Fideiussioni della Confederazione per le navi di alto mare: affinché i compiti siano ripartiti in modo efficiente tra gli organi incaricati dell’alta vigilanza parlamentare, la Delegazione delle finanze ritiene che l’analisi degli avvenimenti del passato sia di competenza delle Commissioni di gestione. Dal canto suo, la Delegazione delle finanze si occupa, nel quadro dell’alta vigilanza concomitante, della procedura di vendita e dei rischi finanziari ad essa legati. Quale organo di alta vigilanza finanziaria, la Delegazione delle finanze condivide la strategia del Consiglio federale di evitare o, per quanto possibile, minimizzare ulteriori perdite per le finanze federali.
Il rapporto annuale informa anche sulle visite effettuate dalla Delegazione delle finanze presso il centro amministrativo alla Guisanplatz a Berna e presso la Segreteria generale del Dipartimento federale della difesa, della protezione della popolazione e dello sport in merito alla gestione informatica e ai numerosi progetti del dipartimento.

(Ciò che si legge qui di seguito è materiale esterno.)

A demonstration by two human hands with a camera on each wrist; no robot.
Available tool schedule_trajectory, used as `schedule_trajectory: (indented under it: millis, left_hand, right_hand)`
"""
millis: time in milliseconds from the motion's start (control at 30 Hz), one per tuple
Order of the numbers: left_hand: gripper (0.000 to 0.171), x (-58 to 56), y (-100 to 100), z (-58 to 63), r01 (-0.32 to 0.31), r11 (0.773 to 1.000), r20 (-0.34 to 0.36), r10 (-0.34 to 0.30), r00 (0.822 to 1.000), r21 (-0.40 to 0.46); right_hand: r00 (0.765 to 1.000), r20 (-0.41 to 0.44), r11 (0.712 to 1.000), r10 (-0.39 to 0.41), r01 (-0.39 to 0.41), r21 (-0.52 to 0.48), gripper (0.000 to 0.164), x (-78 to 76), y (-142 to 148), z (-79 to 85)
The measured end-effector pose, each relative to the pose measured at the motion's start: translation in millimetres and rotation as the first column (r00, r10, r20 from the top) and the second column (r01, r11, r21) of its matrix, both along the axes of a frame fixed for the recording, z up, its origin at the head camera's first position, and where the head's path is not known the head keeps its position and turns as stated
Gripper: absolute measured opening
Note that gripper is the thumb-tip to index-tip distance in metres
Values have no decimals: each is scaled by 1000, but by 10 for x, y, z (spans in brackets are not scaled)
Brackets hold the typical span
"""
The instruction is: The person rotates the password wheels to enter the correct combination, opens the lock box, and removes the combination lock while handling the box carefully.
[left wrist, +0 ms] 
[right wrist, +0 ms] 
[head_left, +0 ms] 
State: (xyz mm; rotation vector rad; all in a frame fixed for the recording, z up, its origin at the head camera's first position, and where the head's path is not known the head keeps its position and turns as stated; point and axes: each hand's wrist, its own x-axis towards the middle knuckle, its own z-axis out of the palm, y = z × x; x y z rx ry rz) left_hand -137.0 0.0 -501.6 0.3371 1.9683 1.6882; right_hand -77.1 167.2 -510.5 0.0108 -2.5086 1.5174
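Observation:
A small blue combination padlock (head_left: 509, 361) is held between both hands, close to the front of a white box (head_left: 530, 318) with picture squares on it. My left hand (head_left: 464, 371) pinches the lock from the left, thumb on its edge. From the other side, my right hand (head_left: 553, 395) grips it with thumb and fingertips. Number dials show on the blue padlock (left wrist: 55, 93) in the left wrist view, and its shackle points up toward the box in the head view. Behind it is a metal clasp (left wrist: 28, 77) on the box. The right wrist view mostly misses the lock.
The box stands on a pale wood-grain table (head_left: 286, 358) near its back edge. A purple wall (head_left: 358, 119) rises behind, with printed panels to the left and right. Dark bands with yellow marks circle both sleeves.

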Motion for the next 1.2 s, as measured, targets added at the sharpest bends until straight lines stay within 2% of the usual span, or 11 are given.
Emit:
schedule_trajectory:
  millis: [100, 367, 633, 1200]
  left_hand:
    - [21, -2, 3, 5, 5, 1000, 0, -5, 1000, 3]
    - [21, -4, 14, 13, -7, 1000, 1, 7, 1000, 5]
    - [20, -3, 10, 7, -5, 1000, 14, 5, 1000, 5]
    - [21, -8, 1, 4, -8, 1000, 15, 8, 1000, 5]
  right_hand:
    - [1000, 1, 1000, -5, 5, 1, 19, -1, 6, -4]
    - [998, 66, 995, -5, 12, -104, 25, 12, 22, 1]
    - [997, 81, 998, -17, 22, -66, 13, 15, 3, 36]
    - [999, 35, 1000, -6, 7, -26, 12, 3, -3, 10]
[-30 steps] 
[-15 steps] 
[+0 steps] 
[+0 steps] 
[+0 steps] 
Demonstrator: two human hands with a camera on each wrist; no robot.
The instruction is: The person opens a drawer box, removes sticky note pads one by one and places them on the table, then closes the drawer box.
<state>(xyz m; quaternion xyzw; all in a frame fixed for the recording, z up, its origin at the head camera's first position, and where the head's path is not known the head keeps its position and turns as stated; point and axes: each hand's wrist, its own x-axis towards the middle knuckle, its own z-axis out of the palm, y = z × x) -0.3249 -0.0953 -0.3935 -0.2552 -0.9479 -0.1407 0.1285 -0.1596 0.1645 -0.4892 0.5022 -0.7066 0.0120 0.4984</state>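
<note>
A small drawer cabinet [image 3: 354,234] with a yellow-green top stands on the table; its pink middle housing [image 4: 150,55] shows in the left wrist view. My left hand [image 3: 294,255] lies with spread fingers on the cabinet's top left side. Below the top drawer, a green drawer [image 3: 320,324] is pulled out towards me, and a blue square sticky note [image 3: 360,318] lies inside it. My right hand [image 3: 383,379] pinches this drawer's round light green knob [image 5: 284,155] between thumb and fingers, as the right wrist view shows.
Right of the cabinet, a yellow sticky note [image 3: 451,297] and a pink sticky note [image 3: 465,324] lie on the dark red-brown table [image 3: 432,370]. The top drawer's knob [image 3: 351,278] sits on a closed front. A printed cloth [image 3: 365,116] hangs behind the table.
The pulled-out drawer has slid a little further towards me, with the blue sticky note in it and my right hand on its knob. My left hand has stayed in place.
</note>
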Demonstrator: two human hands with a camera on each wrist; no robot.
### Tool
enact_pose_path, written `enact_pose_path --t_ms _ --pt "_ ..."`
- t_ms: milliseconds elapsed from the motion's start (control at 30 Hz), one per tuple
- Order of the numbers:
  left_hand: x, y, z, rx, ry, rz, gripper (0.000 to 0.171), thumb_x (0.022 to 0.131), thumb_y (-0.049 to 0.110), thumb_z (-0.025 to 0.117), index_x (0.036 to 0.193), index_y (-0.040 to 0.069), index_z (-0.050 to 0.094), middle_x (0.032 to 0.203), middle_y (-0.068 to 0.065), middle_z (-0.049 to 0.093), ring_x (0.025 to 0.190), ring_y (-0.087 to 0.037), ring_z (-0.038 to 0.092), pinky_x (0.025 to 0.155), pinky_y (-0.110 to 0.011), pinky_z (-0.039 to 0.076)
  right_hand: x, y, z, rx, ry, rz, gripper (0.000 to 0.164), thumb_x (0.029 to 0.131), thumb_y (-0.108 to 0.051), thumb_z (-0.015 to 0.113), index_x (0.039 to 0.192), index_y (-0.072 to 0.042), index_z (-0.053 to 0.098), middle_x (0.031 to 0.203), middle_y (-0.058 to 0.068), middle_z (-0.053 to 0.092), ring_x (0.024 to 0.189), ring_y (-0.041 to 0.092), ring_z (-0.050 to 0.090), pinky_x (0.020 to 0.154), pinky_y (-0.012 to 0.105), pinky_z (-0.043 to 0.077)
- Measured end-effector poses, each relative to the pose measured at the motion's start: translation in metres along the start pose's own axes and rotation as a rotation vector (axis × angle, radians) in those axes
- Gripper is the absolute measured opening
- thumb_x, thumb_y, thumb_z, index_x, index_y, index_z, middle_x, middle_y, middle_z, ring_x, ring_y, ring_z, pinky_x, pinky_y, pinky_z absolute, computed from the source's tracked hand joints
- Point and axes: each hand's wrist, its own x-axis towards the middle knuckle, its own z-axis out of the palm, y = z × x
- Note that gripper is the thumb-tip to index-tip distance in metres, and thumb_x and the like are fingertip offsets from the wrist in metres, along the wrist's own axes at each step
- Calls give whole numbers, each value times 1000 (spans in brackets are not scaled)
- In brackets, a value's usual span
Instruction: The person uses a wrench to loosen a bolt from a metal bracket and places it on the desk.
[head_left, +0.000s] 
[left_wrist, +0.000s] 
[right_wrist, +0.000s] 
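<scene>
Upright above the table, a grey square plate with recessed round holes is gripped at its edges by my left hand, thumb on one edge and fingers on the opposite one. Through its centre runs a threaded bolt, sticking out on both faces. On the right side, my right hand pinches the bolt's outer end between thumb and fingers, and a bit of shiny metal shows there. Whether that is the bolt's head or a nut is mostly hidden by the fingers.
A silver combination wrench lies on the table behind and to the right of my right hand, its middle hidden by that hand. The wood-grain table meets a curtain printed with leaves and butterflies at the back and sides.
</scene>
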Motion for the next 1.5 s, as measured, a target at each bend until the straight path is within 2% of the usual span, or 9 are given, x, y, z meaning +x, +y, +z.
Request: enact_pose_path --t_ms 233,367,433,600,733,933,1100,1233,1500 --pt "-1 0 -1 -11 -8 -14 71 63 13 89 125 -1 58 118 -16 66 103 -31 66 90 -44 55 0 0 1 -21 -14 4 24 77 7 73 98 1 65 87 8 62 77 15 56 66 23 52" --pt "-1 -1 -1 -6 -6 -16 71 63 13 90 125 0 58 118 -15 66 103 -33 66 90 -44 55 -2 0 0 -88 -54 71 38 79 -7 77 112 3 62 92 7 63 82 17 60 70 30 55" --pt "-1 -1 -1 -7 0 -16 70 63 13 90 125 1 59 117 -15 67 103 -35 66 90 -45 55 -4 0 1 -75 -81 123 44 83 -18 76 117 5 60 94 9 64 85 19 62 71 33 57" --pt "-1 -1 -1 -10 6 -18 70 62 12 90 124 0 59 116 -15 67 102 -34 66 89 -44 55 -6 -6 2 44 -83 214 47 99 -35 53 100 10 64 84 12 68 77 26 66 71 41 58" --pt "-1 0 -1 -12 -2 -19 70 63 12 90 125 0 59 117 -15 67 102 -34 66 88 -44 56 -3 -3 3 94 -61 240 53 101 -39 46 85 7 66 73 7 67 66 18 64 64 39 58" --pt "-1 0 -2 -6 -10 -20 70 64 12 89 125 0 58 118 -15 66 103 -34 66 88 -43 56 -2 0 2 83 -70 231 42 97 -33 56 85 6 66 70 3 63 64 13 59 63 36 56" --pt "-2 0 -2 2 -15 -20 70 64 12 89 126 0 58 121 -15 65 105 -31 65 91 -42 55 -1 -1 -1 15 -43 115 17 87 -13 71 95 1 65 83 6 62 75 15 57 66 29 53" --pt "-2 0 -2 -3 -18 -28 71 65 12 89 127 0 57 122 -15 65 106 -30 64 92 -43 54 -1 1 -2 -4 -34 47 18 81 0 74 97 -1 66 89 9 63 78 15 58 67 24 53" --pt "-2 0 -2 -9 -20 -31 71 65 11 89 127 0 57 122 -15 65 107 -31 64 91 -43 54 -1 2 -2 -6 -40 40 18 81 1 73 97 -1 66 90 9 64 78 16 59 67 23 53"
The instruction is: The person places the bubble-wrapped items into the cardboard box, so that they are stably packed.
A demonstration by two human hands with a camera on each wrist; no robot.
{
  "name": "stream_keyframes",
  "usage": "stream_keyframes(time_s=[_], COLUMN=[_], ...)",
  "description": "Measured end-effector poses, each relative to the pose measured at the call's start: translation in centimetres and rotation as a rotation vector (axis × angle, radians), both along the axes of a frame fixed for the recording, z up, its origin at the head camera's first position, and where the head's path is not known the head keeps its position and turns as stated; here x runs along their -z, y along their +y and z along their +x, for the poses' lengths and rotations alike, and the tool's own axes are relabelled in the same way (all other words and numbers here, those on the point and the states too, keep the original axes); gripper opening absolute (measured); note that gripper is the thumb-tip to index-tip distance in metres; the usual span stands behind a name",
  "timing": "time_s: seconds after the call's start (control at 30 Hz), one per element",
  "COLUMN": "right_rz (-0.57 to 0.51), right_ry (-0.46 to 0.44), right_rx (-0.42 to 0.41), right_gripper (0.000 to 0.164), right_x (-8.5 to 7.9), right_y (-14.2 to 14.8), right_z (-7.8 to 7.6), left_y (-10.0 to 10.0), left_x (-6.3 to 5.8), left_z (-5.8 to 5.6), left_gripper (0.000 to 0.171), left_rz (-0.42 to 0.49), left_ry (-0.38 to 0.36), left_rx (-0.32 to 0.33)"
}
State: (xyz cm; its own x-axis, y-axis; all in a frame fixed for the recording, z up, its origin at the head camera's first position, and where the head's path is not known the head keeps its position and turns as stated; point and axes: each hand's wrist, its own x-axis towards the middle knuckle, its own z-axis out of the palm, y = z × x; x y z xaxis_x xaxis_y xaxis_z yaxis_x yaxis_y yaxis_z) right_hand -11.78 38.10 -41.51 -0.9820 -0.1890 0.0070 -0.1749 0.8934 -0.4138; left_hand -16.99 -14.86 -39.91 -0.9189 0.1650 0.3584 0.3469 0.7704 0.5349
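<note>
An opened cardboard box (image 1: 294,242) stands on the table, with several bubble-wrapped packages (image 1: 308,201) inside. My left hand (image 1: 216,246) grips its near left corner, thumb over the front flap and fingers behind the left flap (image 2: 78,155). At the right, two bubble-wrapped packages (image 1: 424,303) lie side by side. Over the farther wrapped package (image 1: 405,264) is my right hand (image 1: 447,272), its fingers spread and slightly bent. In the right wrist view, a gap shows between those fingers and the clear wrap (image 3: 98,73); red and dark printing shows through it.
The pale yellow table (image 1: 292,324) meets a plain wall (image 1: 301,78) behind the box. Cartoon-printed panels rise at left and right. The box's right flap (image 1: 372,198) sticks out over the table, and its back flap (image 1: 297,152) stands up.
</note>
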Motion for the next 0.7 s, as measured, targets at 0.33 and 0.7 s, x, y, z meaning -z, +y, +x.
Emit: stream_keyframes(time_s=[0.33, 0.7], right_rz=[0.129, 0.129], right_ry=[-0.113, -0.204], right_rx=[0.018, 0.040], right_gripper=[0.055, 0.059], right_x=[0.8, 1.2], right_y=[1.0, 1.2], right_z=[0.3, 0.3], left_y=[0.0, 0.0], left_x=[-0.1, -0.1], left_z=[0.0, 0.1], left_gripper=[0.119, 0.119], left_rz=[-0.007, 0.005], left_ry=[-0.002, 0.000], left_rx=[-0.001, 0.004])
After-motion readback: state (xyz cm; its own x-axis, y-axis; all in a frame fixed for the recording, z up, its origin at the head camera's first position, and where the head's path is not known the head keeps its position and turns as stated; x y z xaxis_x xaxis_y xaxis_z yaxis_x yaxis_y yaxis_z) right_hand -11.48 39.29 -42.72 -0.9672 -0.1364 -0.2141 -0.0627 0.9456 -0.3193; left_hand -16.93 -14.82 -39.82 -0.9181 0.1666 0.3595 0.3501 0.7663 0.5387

Inoltre, il rapporto fornisce anche informazioni sui temi seguenti: rafforzamento del ruolo degli uffici trasversali e ruolo della Conferenza dei segretari generali; progetti chiave TIC GENOVA (realizzazione e introduzione di GEVER Confederazione), Fiscal-IT (Amministrazione federale delle contribuzioni) e SIAC (sistema informativo di ammissione alla circolazione dell’USTRA); Ginevra internazionale (composizione, compiti e funzionamento del consiglio di fondazione della FIPOI); RUAG (sostegno al CDF affinché possa effettuare le verifiche previste) e revisione della legge sul Controllo delle finanze. Il rapporto presenta in allegato l’elenco delle raccomandazioni formulate all’attenzione del Consiglio federale.

Il rapporto 2017 della Delegazione può essere consultato sul sito del Parlamento.

Conformemente all’articolo 51 capoverso 2 della legge sul Parlamento (LParl), la Delegazione delle finanze è incaricata dell’esame di dettaglio e della sorveglianza dell’intera gestione finanziaria della Confederazione. Essa è composta da tre consiglieri nazionali e tre consiglieri agli Stati che fanno parte delle Commissioni delle finanze delle rispettive Camere.
La Delegazione delle finanze esercita le proprie competenze in cinque ambiti: essa deve decidere su questioni concernenti la classificazione delle funzioni dei quadri superiori dell’Amministrazione federale centrale e, su richiesta del Consiglio federale, sui crediti d’impegno e di preventivo urgenti, prima dell’approvazione del Parlamento. La Delegazione riceve tutti i rapporti di revisione del Controllo federale delle finanze ed esercita la vigilanza concomitante sulla politica finanziaria del Consiglio federale. Infine, essa può redigere corapporti concernenti i messaggi del Consiglio federale all’attenzione delle Commissioni delle finanze o di altre commissioni parlamentari.